## [What to work on]
Your task is to transcribe all of the data below exactly, omitting the images.

START Data shown

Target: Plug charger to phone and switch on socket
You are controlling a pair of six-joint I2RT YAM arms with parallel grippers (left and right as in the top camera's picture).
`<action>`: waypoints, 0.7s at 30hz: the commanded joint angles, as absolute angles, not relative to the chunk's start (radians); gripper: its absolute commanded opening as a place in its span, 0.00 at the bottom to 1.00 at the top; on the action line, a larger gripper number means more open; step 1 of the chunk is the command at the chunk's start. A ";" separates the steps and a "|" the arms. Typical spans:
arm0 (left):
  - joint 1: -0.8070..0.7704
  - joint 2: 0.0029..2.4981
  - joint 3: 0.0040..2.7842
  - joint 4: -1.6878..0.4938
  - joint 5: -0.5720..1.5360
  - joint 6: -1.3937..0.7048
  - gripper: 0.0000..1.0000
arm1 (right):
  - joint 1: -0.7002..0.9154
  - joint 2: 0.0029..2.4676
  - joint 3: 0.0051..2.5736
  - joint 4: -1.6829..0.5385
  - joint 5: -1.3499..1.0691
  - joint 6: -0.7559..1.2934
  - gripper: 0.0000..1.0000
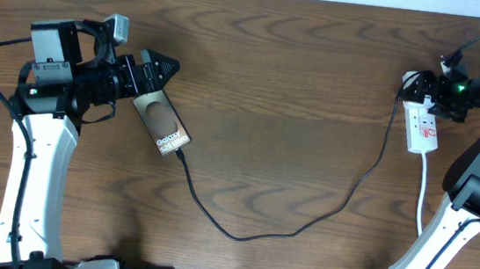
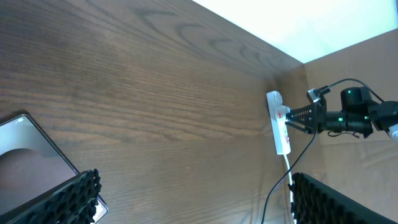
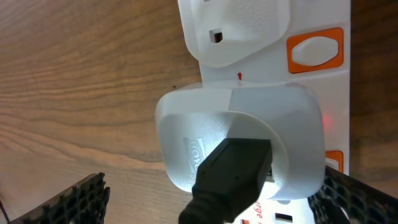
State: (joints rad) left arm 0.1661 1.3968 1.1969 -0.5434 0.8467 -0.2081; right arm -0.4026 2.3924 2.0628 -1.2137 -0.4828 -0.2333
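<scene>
across the middle of the table (image 1: 298, 78), find the charger (image 1: 239, 237): a long thin black lead running from the socket end at the right, sagging toward the near edge, then up to the bottom edge of the phone (image 1: 163, 118). treat as light, limp and springy; expect no push along its length. take hold just behind the connector tip (image 1: 181, 155), never mid-run. cannot tell from above whether fully seated or only touching the port.

at the left, locate the phone lying flat, screen up, set diagonally. handle as rigid and slick, probably quick to slide on the wood; brace by the long edges, off the screen. note the left gripper (image 1: 163, 65) over its far end, jaws spread wide, gripping nothing.

at the far right, locate the socket (image 1: 423, 126), a light plastic strip likely to skate when pressed. push straight down on the orange-rimmed switch (image 3: 314, 51). note the right gripper (image 1: 414, 89) spread wide astride the white adapter (image 3: 239, 143), pad contact unclear.

underneath, count on dark wood grain, smooth, flat and low in grip. beyond the far edge, make out only a pale backdrop (image 2: 323, 25) and a brown panel (image 2: 367, 62).
</scene>
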 commanded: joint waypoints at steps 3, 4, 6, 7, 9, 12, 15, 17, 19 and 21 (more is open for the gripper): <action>0.162 1.391 1.210 -0.546 0.841 -0.191 0.95 | -0.356 2.441 2.041 -1.229 -0.456 -0.183 0.99; 0.162 1.391 1.210 -0.546 0.841 -0.191 0.95 | -0.357 2.441 2.052 -1.234 -0.438 -0.169 0.99; 0.162 1.391 1.210 -0.546 0.841 -0.189 0.95 | -0.368 2.440 2.086 -1.255 -0.420 -0.147 0.99; 0.162 1.391 1.210 -0.546 0.840 -0.186 0.95 | -0.374 2.440 2.102 -1.262 -0.418 -0.139 0.99; 0.162 1.391 1.210 -0.546 0.832 -0.183 0.95 | -0.387 2.440 2.146 -1.280 -0.401 -0.110 0.99; 0.162 1.391 1.210 -0.550 0.825 -0.183 0.95 | -0.396 2.440 2.214 -1.314 -0.337 -0.075 0.99; 0.162 1.391 1.210 -0.561 0.818 -0.183 0.95 | -0.400 2.440 2.302 -1.385 -0.288 -0.076 0.99; 0.162 1.391 1.210 -0.563 0.818 -0.183 0.95 | -0.400 2.440 2.345 -1.430 -0.287 -0.075 0.99; 0.162 1.391 1.210 -0.564 0.818 -0.183 0.95 | -0.400 2.440 2.386 -1.468 -0.287 -0.075 0.99; 0.162 1.391 1.210 -0.565 0.818 -0.183 0.95 | -0.401 2.440 2.423 -1.510 -0.287 -0.076 0.99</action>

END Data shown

## [Answer for the task]
Target: Plug charger to phone and switch on socket
You are controlling a pair of six-joint I2RT YAM arms with parallel grippers (left and right as in the top camera's picture).
`<action>`: waypoints, 0.7s at 30hz: the commanded joint angles, as absolute angles, not relative to the chunk's start (radians); gripper: its absolute commanded opening as a place in its span, 0.00 at the bottom to 1.00 at the top; on the action line, a larger gripper number means more open; step 1 of the chunk is the command at the chunk's start. A ";" separates the steps and a "|" the arms. Typical spans:
arm0 (left):
  - joint 1: -0.8070..0.7704
  - joint 2: 0.0029..2.4981
  - joint 3: 0.0040..2.7842
  - joint 4: -1.6878..0.4938
  - joint 5: -0.5720..1.5360
  - joint 6: -1.3937..0.7048
  - gripper: 0.0000..1.0000
arm1 (right):
  - joint 1: -0.7002..0.9154
  - joint 2: 0.0029..2.4676
  - joint 3: 0.0051..2.5736
  - joint 4: -1.6829..0.5385
  - joint 5: -1.3499..1.0691
  - joint 6: -0.7559..1.2934
  - gripper: 0.0000..1.0000
State: (joints rad) left arm 0.1661 1.3968 1.1969 -0.5434 0.8467 -0.2081; right arm -0.4026 2.3924 2.0628 -1.2137 -0.4828 -0.2333
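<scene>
across the middle of the table (image 1: 298, 78), find the charger (image 1: 239, 237): a long thin black lead running from the socket end at the right, sagging toward the near edge, then up to the bottom edge of the phone (image 1: 163, 118). treat as light, limp and springy; expect no push along its length. take hold just behind the connector tip (image 1: 181, 155), never mid-run. cannot tell from above whether fully seated or only touching the port.

at the left, locate the phone lying flat, screen up, set diagonally. handle as rigid and slick, probably quick to slide on the wood; brace by the long edges, off the screen. note the left gripper (image 1: 163, 65) over its far end, jaws spread wide, gripping nothing.

at the far right, locate the socket (image 1: 423, 126), a light plastic strip likely to skate when pressed. push straight down on the orange-rimmed switch (image 3: 314, 51). note the right gripper (image 1: 414, 89) spread wide astride the white adapter (image 3: 239, 143), pad contact unclear.

underneath, count on dark wood grain, smooth, flat and low in grip. beyond the far edge, make out only a pale backdrop (image 2: 323, 25) and a brown panel (image 2: 367, 62).
</scene>
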 commanded: joint waypoints at steps 3, 4, 6, 7, 9, 12, 15, 17, 19 and 21 (more is open for the gripper): <action>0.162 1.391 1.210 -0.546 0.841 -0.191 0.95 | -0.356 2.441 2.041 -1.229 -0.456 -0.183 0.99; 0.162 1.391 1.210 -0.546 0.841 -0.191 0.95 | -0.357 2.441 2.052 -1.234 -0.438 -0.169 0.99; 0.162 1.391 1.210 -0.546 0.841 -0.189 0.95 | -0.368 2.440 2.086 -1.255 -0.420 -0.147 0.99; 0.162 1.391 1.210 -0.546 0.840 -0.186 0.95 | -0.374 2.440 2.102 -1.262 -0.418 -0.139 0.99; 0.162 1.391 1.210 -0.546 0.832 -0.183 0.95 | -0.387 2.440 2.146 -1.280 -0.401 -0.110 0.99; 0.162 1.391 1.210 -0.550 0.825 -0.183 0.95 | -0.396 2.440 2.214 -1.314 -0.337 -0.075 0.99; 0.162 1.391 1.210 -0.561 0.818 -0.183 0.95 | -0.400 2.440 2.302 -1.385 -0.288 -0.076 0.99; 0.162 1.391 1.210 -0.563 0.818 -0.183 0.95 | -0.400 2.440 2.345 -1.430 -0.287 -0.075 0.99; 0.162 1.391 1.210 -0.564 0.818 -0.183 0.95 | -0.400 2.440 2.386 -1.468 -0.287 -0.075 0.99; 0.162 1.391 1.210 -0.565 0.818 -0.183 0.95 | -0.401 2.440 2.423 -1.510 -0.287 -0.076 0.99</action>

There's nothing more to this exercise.